* **GOAL OF THE EXERCISE**
For the listing below, the answer is an exact retyping of the lines from the one with "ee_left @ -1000" through the one with "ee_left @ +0", both included, without pictures.

* **DATA SHOWN**
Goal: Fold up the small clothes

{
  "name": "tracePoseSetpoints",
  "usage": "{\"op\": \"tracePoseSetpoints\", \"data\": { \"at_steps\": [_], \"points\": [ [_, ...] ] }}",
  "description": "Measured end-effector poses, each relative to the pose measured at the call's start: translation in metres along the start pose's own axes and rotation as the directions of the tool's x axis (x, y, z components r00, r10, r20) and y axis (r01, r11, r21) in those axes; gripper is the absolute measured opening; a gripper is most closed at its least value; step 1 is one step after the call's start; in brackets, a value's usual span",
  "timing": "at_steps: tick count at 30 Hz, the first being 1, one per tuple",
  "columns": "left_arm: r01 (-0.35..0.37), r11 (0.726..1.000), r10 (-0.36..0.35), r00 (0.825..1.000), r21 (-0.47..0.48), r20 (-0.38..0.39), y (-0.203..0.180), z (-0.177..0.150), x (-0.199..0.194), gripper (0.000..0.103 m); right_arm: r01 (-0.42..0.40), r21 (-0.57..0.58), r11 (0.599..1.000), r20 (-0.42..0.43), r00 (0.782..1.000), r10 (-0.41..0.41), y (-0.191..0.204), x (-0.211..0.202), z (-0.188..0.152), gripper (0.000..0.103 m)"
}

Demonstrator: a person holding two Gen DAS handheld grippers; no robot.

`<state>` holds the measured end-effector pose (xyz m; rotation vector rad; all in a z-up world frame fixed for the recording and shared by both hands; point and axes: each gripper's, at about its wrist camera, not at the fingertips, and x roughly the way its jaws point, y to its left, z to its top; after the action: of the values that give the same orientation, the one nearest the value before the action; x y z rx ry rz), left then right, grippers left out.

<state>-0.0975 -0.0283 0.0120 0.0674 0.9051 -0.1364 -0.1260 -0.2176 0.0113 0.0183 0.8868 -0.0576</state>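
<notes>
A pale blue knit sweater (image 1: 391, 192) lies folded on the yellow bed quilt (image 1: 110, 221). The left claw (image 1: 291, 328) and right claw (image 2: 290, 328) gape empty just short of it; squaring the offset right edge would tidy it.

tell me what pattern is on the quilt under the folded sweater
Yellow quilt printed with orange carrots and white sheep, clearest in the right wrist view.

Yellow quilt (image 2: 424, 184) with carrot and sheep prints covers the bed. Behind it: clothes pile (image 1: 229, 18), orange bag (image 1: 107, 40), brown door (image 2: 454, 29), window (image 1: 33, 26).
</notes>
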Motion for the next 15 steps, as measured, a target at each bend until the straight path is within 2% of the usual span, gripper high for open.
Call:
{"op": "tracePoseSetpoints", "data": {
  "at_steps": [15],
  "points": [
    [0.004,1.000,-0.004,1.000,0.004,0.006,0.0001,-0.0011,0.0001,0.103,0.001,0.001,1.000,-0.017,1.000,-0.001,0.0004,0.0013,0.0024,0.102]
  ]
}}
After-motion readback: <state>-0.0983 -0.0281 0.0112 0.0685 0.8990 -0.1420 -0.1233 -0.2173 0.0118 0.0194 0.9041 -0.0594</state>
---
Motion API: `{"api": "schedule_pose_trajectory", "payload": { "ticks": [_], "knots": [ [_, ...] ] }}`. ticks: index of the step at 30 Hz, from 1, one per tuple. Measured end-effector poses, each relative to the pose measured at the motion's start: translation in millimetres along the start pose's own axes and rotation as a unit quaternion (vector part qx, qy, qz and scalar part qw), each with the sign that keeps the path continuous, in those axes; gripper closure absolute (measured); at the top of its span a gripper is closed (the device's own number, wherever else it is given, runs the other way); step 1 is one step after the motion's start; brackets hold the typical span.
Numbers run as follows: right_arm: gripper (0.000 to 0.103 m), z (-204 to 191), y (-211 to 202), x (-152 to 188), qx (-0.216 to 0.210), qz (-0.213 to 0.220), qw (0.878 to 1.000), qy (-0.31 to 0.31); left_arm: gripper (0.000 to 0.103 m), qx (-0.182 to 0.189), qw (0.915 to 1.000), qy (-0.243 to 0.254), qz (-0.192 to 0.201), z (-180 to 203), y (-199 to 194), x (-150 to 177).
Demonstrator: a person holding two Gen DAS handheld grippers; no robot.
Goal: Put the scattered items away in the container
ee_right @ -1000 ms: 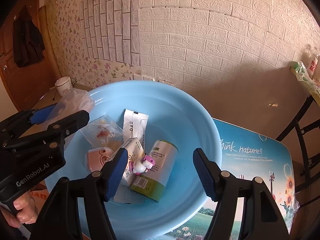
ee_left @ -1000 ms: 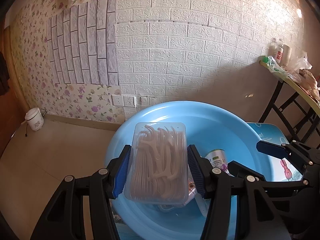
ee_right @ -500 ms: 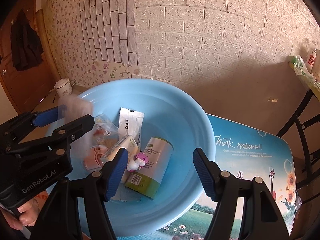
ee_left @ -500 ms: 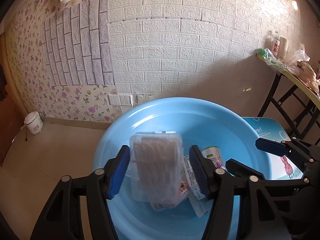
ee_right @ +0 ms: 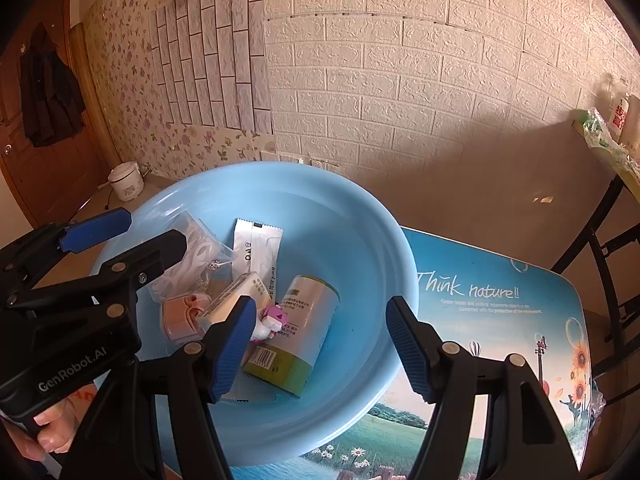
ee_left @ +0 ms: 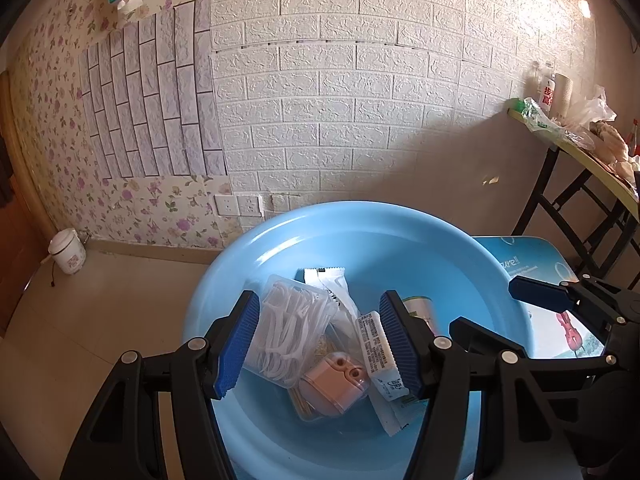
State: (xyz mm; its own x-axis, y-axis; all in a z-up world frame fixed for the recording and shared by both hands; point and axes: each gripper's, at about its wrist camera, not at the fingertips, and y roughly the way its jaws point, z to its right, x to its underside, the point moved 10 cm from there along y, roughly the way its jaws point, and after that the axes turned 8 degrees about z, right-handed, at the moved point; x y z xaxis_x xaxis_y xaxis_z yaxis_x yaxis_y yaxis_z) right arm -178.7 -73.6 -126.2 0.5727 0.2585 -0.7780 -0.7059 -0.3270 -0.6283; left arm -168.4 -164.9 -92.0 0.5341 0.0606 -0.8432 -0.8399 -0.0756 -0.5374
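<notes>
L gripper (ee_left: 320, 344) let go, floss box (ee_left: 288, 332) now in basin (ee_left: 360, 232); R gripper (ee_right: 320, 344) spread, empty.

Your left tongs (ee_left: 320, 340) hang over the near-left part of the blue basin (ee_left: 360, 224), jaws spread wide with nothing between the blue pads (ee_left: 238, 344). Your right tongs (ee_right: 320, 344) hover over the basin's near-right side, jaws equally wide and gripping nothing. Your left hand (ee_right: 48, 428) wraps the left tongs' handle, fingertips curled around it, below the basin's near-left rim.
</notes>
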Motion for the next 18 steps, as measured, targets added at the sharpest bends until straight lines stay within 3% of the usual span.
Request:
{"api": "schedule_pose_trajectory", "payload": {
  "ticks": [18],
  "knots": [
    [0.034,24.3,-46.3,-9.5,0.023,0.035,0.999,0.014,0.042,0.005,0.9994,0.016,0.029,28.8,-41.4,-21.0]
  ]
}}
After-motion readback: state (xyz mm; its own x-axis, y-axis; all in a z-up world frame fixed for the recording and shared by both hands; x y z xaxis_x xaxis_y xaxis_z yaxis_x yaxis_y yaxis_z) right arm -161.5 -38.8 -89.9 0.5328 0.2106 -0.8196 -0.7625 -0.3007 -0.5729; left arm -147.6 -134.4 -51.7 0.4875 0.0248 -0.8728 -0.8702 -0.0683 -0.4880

* **EXERCISE OUTPUT**
ee_left @ -1000 ms: 
ee_right @ -500 ms: 
ee_left @ -500 ms: 
ee_right @ +0 ms: 
ee_left @ +0 ms: 

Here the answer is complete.